The word is that residents still don't want it to happen. The purpose of this essay is to understand the issues. I'll do what I can to get the ball rolling, but expect to learn more from others as we meet and discuss throughout the Esperance area.

Clearly we need community meetings to learn:

  1. What Edmonds has in mind
  2. Whether or not it is a good idea for the people of Esperance
  3. If it is not a good idea, how do we fight it?
  4. If it is a good idea, how do we assure adequate representation in Edmonds governance?

5.3.2. Results

Edmonds paid c $5000 for a special election added to the Nov 2008 Gneeral election. Annexation was soundly rejected.

5.4. 2018

5.4.1. Kickoff

See "Recent - 2018", above.

It appears the financial drivers (developers want Esperamce land, Edmonds wants Esperance tax dollars) , the issues, and many of the players are the same from 2008 and even 2005.

5.4.2. Results


6. Issues

[Originally written in 2005, but still relevant]

It is impossible to know a priori what the issues are, much less the tradeoffs and final tallies. The best I can currently do is identify a few topics and their tradeoffs. I look forward to hearing from Edmonds planners on why annexation is a good idea, and from Esperance residents on why it is a bad idea.

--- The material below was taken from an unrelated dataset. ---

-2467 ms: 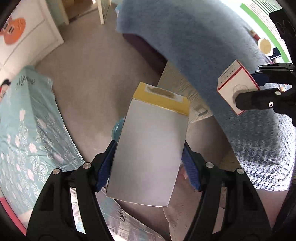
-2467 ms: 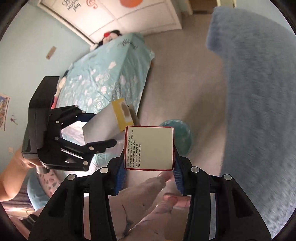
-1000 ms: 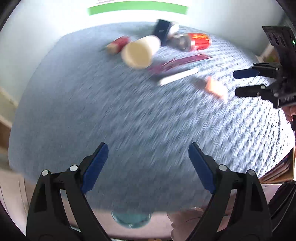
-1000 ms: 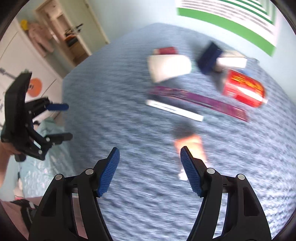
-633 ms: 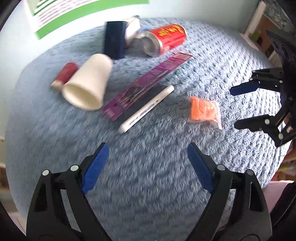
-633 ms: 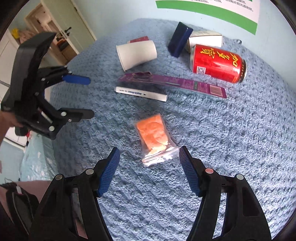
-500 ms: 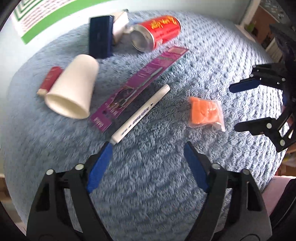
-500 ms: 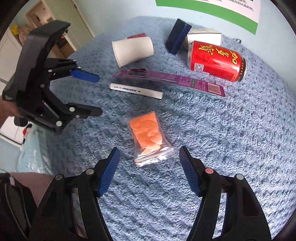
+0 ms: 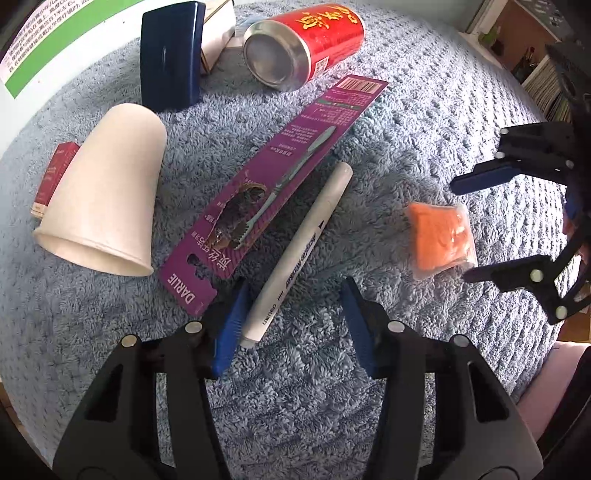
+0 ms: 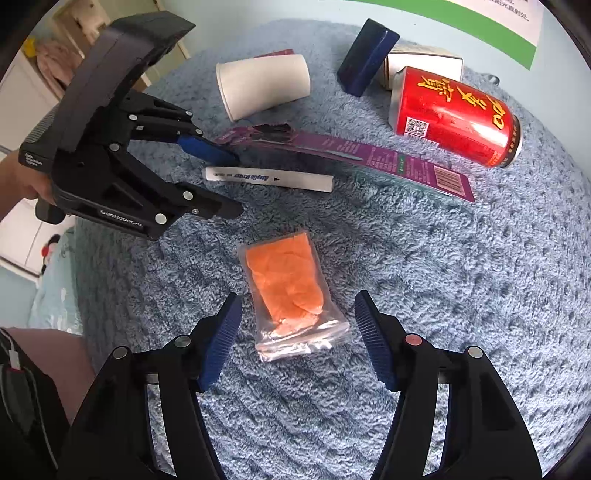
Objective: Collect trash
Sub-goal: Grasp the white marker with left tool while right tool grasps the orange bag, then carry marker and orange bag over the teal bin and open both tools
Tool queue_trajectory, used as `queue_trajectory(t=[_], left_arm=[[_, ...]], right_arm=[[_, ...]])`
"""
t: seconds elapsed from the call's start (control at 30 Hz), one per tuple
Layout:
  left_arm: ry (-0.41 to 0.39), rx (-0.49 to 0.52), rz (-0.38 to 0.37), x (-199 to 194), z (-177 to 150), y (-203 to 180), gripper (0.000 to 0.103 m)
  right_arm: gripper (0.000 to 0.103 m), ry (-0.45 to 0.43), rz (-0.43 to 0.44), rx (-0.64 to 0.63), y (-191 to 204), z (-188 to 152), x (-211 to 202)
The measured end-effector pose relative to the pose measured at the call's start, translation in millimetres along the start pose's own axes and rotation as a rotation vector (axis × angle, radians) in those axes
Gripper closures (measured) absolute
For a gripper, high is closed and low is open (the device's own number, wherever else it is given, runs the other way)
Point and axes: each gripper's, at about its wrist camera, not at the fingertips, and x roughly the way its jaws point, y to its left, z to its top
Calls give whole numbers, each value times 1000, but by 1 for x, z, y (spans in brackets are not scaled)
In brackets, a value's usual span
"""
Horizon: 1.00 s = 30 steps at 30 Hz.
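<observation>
On the blue fleece cover point(image 9: 406, 110), trash is laid out from left to right in the left wrist view. At 9 o'clock, a small red box point(image 9: 55, 173) is half hidden behind a white paper cup point(image 9: 107, 199) lying on its side. A dark blue case point(image 9: 170, 55) at 11 o'clock hides part of a pale carton point(image 9: 218, 29), whose top is cut off by the frame. A red can point(image 9: 303, 40) lies at 12 o'clock, above a torn purple toothbrush card point(image 9: 273, 177).

The left gripper point(image 9: 291, 314) is seen with jaws apart — they have just been closing — around the near end of a white marker point(image 9: 299, 251), unclamped. At 3 o'clock, a clear bag of orange material point(image 10: 288, 284) sits between the right gripper point(image 10: 295, 332) fingers, also closing, not yet pinched — its contents cannot be identified.
</observation>
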Motion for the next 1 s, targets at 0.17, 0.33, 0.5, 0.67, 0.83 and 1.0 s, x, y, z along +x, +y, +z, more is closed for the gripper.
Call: queue_trajectory(t=[0.17,0.33,0.5,0.67,0.83,1.0], left_arm=[[-4,-3,-26,-8,-12,12,89],[-19,18,-18,-23,-30,3,92],[-64,-42,-24,-48,-50,2,92],[-94,-118,12,-77,-83,8,92],[-126,-254,48,-102,-128,19,92],[-139,-418,101,-128,-185,27,92]], right_arm=[[67,20,-25,-40,10,4,8],[67,9,5,-40,18,1,-6],[68,-19,57,-21,25,1,-25],[67,-33,106,-61,44,10,-32],[68,-27,184,-153,81,34,-26],[68,17,266,-285,132,56,-5]])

6.1. Why Does Edmonds Persist?

6.1.1. Hypothesis: Edmonds wants undeveloped land to grow more tax base

Under this hypothesis, the residents of Esperance are mere electoral inconveniences. As the saying goes: Follow the Money.

The area on the west side of Highway 99 between 228th and 234th streets is part of Esperance, and much of it is undeveloped. The city is currently studying ways to boost business along the highway.

Bill Sheets. "City talking annexation of Esperance area". Edmonds Enterprise. Friday, April 02, 2004

At, you find the concept_map, which already has chunks of Esperance sliced off for business development.

2005-05-27: Edmonds planners have told us the map is out of date. It was on the website when we went to the initial meetings this time around. An Edmonds businees has recently tried to get a chunk of that residential area rezoned business. It would be fair to say the map represents a likely future if Esperance folks were not pushing back.

2005-06-21: R. Marin's questions about annexing just the Highway 99 strip indicate the concept map isn't entirely dead. Hypothesis: Edmonds wants to rezone single family homes into commercial property.

As I understand it, Edmonds assures us they will zone as the County zones.

2005-05-25: The hot rezoning issue right now is the County plan, which marks a residential area in Chapel as business. There is a petition in process to get this error fixed.

6.1.2. Hypothesis: Esperance can't get services (and doesn't pay for the ones it gets)

Under this hypothesis, Esperance either is missing vital services, or is failing to pay its own way.

What would a normal tax rate be?

The average 2002 tax rate in Snohomish County is about $13.46 per $1000 of assessed valuation. Rates vary from area to area and from year to year, but multiplying the number of thousands of dollars of price or cost by 13.46 will provide a rough estimate of taxes. Tax rates ranged from a low of $9.27 to a high of $15.70 depending on where you live in the county.

A typical Esperance home is paying $12.60 per $1000 in taxes. Apparently we are not freeloaders. And of course we pay direct utility bills as well. The services include:

Service Provider Esperance pays
Water/sewer Olympic View Water District direct bill
Power (elec)SnoCo PUD direct bill
Garbage Rabanco direct bill
Fire Fire District No 01 tax
Police SnoCo Sheriff tax

Many of us also support small businesses, and have shopped in downtown Edmonds for decades. We pay to use Francis Anderson Center facilities. We attend school events (and pay same as everyone else).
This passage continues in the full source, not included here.